* ACTIVITY *
The expected answer is a copy of every line in the listing that has the word "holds".

--------

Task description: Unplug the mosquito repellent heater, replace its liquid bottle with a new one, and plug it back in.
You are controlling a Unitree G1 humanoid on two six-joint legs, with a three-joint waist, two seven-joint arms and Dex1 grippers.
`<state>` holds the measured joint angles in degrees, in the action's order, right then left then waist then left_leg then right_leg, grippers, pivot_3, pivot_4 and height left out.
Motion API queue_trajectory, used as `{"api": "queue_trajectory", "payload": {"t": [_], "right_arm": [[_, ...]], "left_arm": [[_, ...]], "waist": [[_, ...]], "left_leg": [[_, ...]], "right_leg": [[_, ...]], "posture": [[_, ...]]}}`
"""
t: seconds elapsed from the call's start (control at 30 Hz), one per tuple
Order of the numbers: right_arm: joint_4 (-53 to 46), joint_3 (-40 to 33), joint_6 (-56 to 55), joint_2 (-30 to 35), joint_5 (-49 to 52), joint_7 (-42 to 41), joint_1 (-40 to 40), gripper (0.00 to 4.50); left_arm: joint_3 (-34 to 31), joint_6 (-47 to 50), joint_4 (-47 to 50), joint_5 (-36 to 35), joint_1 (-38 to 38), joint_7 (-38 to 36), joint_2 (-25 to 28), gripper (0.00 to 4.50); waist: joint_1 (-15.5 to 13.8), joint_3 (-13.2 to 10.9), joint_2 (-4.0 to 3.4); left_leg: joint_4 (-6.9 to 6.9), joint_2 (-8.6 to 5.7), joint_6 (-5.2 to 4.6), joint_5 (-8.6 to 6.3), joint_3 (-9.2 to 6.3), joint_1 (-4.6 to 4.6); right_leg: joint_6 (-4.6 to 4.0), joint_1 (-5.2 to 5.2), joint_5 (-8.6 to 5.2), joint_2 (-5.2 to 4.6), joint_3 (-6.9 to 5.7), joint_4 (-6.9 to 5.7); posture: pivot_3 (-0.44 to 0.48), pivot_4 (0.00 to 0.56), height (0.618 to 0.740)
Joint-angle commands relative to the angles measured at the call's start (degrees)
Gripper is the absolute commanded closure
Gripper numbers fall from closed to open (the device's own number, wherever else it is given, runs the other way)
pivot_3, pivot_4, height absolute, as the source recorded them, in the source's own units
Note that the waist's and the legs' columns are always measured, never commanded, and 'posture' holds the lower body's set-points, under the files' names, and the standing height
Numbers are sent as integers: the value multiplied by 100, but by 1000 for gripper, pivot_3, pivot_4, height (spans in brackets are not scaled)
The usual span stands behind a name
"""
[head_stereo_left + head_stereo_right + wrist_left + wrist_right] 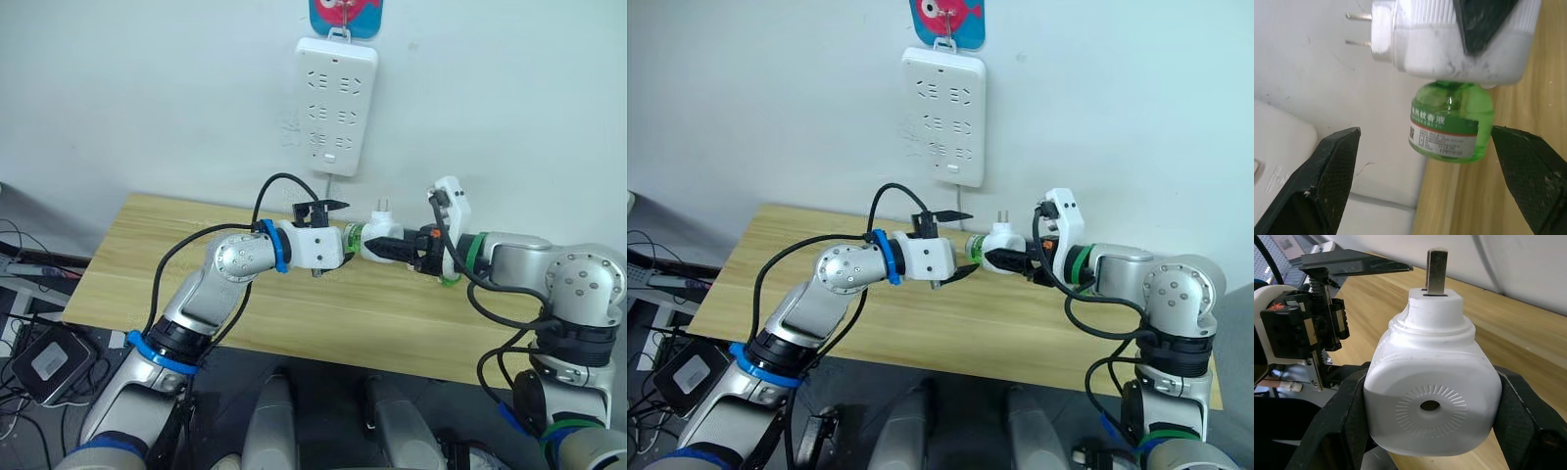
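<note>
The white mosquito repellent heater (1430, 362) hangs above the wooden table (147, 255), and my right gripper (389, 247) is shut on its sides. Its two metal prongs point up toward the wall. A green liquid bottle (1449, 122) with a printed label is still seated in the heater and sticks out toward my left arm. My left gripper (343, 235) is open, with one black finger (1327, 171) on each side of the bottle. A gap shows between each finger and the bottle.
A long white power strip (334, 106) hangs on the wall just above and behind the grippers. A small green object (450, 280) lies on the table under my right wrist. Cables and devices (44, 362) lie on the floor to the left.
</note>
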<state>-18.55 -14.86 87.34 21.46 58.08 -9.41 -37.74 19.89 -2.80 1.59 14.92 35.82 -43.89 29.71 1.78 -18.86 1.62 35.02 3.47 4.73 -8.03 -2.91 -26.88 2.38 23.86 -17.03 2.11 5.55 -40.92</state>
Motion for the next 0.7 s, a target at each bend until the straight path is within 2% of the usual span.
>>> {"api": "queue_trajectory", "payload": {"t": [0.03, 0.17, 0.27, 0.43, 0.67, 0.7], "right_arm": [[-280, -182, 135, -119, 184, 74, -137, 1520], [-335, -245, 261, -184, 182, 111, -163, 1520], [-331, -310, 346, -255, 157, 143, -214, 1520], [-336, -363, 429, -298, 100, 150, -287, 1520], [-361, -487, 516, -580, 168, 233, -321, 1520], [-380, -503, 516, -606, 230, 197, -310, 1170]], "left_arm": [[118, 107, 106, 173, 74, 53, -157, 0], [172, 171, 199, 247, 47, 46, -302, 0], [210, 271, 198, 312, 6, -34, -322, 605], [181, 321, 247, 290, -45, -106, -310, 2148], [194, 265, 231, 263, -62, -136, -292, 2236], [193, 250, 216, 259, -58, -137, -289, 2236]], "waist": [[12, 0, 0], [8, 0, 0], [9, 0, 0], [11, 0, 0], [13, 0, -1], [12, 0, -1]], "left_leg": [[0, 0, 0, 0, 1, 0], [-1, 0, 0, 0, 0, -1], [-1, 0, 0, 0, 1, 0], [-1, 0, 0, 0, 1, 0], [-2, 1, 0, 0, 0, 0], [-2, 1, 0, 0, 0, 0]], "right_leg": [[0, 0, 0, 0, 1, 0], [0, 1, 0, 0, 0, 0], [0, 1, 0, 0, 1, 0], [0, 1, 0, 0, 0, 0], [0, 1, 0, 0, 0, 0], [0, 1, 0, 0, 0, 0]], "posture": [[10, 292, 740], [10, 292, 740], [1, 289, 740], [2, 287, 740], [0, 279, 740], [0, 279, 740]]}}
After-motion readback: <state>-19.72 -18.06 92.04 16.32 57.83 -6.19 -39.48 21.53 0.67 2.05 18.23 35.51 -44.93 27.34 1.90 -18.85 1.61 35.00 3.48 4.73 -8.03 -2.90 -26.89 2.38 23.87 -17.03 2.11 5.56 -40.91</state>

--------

* WRITTEN REPLY *
`<state>` holds the measured joint angles in degrees, in the action's order, right then left then waist then left_leg then right_leg, grippers, pivot_3, pivot_4 and height left out.
Note that the waist's and the legs' columns are always measured, never commanded, and 'posture' holds the lower body's set-points, under the files' names, and the standing height

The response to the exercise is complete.